Members of We Are Ohio, which must collect 231,147 valid signatures by June 30, were at Wildwood Preserve Metropark as part of similar drives to be held in county seats across the state.
Karin Barbee, a professor at Bowling Green State University, said the effort to repeal the law will have wide support.
“I think most people who I have talked to, even if they are not in a union, recognize that it is going too far,” Ms. Barbee said.
“Even if they think there might be some logic to it, they recognize this is too much."
Before its approval, Senate Bill 5 drew thousands of protesters to the Statehouse.
The referendum campaign is backed by unions and Democrats. Supporters and opponents are expected to spend millions of dollars on the campaign.
The law, which is on hold for now, would slash collective bargaining powers for public employees. Republican Gov. John Kasich has said the law gives Ohio governments a tool to control costs.
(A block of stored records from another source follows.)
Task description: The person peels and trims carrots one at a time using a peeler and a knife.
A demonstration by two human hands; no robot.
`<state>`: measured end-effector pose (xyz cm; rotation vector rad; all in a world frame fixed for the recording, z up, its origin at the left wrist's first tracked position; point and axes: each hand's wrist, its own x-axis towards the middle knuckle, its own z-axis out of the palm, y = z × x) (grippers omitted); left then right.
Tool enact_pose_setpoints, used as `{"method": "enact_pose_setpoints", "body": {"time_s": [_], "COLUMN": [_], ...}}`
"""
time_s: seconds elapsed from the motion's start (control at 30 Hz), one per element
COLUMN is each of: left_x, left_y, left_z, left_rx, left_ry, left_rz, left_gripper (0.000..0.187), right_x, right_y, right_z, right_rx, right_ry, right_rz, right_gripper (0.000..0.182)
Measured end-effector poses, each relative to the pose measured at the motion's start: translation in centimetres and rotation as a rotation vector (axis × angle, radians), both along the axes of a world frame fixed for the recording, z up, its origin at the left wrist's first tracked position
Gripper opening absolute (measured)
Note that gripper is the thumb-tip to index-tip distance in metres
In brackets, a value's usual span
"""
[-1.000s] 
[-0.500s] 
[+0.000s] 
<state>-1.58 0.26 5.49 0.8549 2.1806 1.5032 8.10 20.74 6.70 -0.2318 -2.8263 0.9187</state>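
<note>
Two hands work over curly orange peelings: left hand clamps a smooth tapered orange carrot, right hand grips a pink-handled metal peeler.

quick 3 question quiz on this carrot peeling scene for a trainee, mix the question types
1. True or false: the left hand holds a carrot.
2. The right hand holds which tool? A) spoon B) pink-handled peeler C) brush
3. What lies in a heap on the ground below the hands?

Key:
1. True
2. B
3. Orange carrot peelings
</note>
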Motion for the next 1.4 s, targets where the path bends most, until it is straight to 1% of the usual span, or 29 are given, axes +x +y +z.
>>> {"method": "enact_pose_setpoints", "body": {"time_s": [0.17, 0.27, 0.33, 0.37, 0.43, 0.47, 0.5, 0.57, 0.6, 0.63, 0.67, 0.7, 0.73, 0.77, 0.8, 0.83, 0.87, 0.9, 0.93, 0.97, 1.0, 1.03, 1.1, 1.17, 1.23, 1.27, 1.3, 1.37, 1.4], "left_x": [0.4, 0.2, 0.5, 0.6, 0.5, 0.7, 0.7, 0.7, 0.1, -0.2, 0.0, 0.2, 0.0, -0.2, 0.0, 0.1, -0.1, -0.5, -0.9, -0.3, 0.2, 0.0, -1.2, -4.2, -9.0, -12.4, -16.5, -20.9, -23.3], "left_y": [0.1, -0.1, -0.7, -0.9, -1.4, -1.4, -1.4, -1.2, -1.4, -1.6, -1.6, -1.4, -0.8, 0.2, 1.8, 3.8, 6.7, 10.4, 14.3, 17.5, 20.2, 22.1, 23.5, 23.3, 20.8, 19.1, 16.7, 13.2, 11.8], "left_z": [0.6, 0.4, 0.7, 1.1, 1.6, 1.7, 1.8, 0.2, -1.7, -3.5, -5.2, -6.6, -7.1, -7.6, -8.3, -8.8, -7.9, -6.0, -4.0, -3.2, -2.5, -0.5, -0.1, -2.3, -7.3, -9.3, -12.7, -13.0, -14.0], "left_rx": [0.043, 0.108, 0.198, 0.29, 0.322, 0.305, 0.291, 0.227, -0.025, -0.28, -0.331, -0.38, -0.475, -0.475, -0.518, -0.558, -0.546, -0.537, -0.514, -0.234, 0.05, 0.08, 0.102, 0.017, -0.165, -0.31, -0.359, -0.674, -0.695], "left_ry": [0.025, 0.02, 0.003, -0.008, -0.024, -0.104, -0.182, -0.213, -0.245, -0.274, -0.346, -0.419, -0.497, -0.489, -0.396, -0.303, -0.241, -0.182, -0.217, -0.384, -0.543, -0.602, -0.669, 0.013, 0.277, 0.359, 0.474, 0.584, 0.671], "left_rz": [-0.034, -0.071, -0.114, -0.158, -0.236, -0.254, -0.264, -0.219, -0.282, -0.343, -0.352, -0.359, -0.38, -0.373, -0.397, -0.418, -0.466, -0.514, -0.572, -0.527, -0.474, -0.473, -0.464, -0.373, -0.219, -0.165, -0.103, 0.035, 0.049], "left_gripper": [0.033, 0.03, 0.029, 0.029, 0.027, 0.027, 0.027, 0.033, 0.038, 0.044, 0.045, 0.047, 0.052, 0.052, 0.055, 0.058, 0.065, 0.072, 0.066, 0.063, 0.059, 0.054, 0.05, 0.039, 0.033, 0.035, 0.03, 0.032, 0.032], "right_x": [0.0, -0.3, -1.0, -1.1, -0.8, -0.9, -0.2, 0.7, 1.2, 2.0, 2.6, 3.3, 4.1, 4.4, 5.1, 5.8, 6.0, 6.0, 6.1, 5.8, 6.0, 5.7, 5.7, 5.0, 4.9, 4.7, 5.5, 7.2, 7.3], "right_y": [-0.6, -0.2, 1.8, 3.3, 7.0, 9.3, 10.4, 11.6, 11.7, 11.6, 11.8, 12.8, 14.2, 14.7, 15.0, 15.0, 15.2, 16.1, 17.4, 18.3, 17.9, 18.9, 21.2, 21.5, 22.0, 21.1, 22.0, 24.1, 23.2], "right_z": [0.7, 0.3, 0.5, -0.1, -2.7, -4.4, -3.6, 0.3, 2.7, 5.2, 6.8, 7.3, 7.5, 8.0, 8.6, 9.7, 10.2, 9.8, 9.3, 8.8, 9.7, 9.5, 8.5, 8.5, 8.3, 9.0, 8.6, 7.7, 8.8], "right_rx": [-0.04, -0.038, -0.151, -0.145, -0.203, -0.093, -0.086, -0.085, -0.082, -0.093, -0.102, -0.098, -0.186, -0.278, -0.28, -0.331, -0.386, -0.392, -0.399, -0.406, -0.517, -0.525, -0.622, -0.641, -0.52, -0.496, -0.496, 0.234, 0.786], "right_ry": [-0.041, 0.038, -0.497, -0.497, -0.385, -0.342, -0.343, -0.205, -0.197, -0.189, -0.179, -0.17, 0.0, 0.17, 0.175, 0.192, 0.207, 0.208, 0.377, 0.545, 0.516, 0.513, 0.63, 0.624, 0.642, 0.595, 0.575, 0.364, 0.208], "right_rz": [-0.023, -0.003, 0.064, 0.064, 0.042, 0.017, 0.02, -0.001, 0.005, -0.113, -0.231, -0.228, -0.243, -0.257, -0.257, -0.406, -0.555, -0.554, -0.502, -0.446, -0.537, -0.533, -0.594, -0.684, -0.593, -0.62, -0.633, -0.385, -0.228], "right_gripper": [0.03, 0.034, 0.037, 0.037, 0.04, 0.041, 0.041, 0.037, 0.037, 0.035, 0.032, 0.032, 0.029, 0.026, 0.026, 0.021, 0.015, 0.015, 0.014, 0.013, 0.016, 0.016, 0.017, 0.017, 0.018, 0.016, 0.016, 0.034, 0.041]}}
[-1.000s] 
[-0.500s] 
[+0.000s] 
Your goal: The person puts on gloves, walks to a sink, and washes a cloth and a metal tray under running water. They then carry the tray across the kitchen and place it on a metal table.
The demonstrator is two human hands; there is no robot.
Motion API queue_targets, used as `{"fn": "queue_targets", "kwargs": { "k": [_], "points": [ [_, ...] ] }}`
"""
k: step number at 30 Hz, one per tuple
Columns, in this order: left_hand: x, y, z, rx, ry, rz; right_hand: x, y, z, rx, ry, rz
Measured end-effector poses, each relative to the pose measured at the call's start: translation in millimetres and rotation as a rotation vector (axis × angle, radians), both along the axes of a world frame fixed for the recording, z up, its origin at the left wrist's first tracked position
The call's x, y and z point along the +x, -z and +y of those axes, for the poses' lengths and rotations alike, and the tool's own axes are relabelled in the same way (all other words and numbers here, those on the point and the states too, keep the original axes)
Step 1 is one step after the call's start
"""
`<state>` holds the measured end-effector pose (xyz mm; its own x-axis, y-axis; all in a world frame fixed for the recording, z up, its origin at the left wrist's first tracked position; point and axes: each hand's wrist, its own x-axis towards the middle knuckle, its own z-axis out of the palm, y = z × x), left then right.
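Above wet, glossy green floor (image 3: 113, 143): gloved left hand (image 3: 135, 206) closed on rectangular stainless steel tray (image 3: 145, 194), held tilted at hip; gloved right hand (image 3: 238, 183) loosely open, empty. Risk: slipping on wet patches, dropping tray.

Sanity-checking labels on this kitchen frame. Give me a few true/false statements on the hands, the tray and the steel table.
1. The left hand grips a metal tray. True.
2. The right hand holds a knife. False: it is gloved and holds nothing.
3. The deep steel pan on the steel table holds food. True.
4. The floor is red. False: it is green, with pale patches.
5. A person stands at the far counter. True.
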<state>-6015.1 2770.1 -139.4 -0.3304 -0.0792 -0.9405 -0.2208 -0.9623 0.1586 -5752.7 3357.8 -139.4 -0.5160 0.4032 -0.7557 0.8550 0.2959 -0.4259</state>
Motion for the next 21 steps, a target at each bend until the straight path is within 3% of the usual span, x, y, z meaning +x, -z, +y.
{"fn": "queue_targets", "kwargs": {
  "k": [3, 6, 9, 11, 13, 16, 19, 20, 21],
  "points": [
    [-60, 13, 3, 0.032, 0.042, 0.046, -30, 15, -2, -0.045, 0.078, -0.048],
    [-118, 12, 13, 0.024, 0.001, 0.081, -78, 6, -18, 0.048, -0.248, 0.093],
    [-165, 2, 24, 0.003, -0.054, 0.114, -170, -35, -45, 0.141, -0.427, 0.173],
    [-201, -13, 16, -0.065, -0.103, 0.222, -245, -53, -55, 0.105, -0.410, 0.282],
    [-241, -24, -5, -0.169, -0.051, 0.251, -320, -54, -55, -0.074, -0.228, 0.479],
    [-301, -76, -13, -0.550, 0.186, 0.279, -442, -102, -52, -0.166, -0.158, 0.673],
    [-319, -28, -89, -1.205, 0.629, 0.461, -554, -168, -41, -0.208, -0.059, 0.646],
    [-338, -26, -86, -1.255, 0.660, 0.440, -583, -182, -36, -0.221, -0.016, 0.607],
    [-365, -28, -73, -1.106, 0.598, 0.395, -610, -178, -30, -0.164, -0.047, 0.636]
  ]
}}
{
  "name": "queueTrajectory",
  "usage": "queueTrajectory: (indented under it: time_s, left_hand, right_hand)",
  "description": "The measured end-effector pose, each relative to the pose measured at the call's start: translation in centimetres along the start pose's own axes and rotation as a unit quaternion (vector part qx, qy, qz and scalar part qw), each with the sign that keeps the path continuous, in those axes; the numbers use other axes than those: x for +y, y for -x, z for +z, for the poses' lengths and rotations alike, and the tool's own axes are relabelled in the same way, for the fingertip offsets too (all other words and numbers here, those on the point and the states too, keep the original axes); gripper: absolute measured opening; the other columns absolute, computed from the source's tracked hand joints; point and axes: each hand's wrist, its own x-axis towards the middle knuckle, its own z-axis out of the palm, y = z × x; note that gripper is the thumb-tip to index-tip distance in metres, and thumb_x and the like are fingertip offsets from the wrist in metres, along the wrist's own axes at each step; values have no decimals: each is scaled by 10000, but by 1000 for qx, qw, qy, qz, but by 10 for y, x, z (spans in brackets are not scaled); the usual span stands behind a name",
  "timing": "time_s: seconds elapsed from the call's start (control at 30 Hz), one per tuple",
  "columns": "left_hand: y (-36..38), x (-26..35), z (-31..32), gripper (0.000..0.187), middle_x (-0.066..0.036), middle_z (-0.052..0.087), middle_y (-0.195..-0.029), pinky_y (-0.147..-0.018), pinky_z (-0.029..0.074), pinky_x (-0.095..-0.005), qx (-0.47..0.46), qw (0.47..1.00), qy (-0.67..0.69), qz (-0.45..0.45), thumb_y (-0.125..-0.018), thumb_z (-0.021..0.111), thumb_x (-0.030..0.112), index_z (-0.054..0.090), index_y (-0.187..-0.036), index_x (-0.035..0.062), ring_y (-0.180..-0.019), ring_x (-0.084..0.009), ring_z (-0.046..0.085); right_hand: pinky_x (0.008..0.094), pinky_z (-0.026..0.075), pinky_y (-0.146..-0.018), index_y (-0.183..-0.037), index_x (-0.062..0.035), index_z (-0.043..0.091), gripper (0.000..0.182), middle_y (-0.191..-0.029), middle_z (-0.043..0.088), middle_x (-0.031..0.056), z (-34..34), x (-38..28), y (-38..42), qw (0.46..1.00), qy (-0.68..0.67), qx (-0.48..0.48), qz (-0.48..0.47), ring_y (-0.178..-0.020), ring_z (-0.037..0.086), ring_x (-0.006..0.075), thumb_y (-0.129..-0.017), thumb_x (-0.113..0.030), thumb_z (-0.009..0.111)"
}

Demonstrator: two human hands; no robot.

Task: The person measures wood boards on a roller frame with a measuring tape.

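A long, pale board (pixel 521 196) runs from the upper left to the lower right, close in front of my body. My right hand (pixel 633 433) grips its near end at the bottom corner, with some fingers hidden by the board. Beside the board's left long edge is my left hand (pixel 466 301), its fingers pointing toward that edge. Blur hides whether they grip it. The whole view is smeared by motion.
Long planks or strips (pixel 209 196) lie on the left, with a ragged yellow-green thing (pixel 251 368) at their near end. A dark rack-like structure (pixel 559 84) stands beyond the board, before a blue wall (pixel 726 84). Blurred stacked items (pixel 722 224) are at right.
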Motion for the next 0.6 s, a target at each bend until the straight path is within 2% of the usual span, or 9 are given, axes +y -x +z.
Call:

The measure, among other things, would eliminate final binding arbitration as a means to resolve police, firefighter, and other public safety employee disputes, end the practice of government paying for part of the employee’s share of pension contributions, and require all public employees to pay at least 15 percent of their health coverage premiums.
Toledo City Councilman Joe McNamara, who appeared for the petition drive, said Senate Bill 5 was part of a “far-right-wing agenda” not supported by a majority of Ohioans.
“I think some of the Republicans in Columbus who thought this was a good idea are going to get a really big wake-up call. … I think the legislation just went too far and voters, I think, are going to repeal it,” Mr. McNamara said.
He acknowledged the state is fiscally challenged.
He also said the effort to repeal the law will attract vast support.
“As we saw today, there were people who do not belong to a union, but who came to sign,” Mr. McNamara said.
“Just because you are not in a union doesn’t mean you don’t support the right to collectively bargain, and, moreover, unions do a lot of good things for people who aren’t even necessarily members in terms of working conditions and advocacy.”
Tom Rose of West Toledo, a union field representative for the Ohio Federation of Teachers, said he signed the petition because he thinks Senate Bill 5 is unfair to the middle class.
“It takes away many of the fundamental rights to bargain for working conditions,” Mr. Rose said.
“It is going to lead to increased class sizes [in schools]. It is going to hurt safety forces.”
Donna Westrick of Wood County’s Troy Township and one of the petition drive’s organizers, said she has no doubt the issue will be on the ballot.
“Senate Bill 5 will demolish the middle class and so most people are part of that middle class,” she said.
“In order for us to save our benefits and our pension, and just our working status, we need to save that middle class.”